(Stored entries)

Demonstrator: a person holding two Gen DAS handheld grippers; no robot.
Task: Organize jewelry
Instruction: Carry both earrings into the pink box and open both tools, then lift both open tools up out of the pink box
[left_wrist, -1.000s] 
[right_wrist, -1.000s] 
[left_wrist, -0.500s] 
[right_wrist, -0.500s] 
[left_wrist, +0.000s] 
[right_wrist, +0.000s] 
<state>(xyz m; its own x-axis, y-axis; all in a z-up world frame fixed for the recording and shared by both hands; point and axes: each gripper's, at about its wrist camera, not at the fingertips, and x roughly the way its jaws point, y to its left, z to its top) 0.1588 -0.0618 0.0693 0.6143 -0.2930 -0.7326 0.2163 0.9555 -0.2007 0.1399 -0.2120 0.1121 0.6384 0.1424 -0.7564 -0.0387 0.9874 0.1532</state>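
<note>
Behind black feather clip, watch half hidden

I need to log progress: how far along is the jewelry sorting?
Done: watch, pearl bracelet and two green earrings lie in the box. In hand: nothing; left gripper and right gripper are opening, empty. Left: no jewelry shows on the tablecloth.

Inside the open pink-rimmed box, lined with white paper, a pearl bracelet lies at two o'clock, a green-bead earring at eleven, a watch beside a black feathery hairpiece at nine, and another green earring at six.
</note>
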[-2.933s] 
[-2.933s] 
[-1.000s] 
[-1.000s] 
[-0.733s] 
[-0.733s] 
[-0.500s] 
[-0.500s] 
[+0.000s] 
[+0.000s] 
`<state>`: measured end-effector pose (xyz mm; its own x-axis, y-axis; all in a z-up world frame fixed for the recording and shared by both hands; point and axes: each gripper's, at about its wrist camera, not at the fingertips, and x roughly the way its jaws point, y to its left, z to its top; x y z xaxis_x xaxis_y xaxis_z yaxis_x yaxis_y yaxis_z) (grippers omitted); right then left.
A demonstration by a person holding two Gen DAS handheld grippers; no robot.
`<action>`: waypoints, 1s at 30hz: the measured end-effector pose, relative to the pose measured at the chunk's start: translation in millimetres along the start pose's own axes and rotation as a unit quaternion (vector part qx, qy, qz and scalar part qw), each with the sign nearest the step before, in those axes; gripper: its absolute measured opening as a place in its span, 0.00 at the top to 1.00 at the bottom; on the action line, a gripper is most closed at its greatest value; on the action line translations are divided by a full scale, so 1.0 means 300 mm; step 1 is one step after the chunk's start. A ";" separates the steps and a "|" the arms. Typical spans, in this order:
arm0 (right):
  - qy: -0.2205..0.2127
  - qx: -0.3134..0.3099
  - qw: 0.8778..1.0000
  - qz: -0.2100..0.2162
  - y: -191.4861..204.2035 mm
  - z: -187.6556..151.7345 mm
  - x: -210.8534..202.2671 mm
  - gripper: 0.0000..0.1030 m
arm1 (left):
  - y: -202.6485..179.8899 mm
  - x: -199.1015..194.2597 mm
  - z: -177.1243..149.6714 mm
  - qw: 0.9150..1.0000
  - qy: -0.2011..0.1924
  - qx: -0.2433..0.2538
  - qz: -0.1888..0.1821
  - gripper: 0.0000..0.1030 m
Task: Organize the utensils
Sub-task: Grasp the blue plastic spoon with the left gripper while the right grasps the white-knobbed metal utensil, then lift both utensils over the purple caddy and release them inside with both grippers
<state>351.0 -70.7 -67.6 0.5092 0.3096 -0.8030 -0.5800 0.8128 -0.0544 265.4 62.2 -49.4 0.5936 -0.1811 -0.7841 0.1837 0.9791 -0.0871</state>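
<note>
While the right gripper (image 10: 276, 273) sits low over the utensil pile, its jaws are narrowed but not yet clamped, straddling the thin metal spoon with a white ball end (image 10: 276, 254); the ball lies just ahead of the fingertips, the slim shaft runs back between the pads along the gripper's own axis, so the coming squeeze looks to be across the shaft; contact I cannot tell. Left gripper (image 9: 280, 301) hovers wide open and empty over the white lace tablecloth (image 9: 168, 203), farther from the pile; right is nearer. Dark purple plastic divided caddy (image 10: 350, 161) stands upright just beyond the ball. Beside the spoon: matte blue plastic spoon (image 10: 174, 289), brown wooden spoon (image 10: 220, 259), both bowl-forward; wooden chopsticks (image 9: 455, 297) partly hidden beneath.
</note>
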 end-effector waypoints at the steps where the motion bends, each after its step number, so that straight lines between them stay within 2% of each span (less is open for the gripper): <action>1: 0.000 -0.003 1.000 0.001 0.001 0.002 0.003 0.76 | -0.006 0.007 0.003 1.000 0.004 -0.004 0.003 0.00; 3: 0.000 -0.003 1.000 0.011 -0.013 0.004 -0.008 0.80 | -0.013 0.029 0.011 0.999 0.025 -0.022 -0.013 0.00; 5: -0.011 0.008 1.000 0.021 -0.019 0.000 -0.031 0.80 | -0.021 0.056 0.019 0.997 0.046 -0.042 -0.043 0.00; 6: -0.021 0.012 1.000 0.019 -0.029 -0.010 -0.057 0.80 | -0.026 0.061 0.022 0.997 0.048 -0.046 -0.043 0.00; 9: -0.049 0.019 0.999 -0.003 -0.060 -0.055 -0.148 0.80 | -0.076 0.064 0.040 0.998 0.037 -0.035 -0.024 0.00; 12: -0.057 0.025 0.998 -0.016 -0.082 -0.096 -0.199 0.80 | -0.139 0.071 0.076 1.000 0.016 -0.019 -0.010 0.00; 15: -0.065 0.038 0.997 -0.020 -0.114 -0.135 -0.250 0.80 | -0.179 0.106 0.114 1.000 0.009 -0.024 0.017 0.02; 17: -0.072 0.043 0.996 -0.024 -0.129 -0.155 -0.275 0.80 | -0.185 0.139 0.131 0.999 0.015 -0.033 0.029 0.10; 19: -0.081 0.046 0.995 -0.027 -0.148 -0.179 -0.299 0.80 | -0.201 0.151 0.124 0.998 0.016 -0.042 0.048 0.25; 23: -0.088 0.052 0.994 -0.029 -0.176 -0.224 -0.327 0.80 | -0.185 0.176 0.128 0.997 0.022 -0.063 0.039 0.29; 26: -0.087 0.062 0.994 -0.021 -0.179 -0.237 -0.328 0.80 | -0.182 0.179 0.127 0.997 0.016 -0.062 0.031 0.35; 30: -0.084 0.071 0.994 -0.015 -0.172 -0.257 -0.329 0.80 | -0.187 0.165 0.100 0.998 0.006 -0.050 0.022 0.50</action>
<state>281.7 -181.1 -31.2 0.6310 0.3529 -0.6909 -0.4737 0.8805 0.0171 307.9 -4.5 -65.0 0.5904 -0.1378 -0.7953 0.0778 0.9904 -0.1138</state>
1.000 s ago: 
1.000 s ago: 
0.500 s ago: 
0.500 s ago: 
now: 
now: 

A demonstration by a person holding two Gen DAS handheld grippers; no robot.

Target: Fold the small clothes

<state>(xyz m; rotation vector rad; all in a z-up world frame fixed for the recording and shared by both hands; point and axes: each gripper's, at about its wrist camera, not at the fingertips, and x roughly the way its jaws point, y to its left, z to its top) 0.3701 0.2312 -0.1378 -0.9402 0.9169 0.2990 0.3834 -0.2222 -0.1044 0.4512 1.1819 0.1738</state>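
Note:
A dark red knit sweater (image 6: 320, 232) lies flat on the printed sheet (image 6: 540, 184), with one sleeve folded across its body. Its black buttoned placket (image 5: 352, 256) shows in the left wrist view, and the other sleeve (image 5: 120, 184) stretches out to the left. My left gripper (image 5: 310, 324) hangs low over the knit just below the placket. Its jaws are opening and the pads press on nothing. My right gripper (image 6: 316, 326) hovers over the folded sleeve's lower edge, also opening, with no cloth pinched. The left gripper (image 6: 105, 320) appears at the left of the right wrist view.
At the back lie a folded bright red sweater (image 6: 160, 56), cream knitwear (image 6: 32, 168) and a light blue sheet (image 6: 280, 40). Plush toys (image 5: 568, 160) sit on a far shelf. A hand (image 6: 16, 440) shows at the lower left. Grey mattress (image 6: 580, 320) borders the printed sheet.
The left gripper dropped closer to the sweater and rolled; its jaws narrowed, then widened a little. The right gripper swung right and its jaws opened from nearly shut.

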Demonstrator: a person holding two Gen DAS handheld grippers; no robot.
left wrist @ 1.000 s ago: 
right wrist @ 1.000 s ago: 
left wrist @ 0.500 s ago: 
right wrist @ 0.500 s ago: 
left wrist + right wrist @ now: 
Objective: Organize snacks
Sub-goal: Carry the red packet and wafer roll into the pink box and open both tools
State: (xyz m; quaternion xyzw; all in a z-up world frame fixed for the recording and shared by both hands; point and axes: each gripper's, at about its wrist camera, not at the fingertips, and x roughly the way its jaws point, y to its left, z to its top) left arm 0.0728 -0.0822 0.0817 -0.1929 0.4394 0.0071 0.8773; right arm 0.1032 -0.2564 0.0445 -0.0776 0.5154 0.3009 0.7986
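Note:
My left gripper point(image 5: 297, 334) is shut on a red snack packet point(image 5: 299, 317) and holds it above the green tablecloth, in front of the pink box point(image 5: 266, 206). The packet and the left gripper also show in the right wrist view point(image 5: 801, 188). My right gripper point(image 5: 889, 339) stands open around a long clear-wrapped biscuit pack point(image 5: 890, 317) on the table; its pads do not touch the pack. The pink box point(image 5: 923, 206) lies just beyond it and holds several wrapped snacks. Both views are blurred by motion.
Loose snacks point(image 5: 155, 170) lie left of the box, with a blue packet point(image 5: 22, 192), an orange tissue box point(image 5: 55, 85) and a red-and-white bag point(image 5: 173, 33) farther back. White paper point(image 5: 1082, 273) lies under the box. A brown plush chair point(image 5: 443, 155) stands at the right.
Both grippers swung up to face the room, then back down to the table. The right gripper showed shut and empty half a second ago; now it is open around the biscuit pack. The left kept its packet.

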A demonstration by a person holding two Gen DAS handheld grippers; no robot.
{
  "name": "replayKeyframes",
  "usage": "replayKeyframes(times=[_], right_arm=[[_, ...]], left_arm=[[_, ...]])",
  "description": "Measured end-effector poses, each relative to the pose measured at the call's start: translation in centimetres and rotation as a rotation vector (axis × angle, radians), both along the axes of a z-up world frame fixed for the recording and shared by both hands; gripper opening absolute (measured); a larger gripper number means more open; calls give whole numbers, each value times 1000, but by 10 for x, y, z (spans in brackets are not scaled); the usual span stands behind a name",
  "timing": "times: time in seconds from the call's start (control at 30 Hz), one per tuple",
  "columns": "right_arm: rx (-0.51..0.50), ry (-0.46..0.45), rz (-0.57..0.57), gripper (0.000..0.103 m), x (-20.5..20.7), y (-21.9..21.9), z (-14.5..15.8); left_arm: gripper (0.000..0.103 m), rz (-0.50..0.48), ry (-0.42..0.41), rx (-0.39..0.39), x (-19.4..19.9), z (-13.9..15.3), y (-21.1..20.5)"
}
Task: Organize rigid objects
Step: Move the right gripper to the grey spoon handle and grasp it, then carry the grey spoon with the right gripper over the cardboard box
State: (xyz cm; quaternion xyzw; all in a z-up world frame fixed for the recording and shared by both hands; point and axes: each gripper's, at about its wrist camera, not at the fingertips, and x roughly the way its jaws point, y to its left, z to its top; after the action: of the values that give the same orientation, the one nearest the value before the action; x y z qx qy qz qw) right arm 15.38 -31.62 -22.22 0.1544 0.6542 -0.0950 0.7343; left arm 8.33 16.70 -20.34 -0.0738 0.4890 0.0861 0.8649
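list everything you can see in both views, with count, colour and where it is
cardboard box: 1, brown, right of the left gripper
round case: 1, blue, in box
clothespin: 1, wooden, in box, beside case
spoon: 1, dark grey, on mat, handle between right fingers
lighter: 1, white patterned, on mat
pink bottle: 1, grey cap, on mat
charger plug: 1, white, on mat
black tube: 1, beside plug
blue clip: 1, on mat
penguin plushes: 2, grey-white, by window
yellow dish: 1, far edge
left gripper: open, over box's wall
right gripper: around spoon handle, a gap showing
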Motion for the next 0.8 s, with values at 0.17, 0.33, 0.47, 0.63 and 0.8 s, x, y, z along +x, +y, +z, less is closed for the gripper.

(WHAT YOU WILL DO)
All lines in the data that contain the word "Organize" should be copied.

(RESULT OF THE EXERCISE)
Task: Organize jewelry
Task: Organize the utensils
Objective: Organize snacks
Task: Organize rigid objects

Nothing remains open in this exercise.